**SUPPLIED INFORMATION**
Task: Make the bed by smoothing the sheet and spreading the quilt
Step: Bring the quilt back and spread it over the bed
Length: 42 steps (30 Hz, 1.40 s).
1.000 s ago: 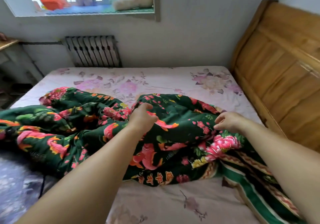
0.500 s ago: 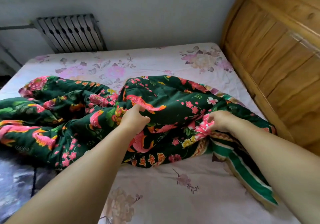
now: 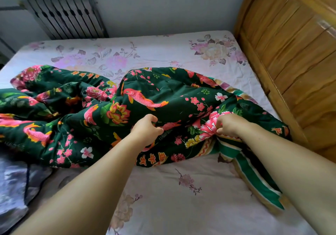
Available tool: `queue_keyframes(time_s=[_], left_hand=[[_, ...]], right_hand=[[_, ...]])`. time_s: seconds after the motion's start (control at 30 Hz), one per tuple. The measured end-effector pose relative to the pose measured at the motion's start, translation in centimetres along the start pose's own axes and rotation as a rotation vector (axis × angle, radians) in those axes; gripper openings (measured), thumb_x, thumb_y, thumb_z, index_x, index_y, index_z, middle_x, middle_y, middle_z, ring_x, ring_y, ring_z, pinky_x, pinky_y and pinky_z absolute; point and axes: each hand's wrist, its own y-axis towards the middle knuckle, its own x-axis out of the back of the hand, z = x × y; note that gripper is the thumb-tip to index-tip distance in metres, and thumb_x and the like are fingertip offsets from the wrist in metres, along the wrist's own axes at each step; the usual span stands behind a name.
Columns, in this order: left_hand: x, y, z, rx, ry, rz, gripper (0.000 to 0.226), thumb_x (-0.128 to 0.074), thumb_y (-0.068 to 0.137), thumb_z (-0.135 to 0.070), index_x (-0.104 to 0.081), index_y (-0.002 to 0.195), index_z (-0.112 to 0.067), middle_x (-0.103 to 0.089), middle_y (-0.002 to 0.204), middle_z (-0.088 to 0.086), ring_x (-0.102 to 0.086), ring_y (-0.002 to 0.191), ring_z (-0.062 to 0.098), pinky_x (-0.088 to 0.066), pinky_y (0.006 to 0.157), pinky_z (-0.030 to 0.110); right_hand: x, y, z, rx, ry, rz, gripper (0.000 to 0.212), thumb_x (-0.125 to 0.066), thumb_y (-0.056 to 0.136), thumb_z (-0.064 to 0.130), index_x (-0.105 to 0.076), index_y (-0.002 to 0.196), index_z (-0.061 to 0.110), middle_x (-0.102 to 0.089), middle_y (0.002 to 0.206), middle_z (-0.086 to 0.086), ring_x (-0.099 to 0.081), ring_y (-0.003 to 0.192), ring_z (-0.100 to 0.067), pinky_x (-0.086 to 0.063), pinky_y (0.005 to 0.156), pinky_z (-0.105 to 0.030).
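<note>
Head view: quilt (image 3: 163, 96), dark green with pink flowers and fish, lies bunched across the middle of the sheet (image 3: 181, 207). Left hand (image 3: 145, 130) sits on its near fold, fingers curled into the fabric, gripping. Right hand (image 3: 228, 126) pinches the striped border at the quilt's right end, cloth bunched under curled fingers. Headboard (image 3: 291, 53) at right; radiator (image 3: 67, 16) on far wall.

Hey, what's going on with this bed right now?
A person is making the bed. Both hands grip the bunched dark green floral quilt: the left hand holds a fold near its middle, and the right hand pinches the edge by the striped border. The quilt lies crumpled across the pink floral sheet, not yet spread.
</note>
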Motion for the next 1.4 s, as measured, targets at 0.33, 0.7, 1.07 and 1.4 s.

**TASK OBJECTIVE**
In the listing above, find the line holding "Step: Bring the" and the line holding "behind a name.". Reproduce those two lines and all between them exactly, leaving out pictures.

**RESPONSE**
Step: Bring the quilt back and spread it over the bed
Length: 42 steps (30 Hz, 1.40 s).
1.000 s ago: 
0.500 s ago: 
now: 
Available tool: `queue_keyframes(time_s=[_], left_hand=[[_, ...]], right_hand=[[_, ...]])`. time_s: seconds after the motion's start (control at 30 Hz), one per tuple. The measured end-effector pose relative to the pose measured at the motion's start, translation in centimetres along the start pose's own axes and rotation as a rotation vector (axis × angle, radians) in those axes; gripper openings (measured), thumb_x, thumb_y, thumb_z, index_x, index_y, index_z, middle_x, middle_y, middle_z, ring_x, ring_y, ring_z, pinky_x, pinky_y and pinky_z absolute; point and axes: each hand's wrist, its own y-axis towards the middle knuckle, its own x-axis out of the back of the hand, z = x × y; note that gripper is the thumb-tip to index-tip distance in metres, and thumb_x and the like are fingertip offsets from the wrist in metres, along the wrist's own axes at each step; the usual span stands behind a name.

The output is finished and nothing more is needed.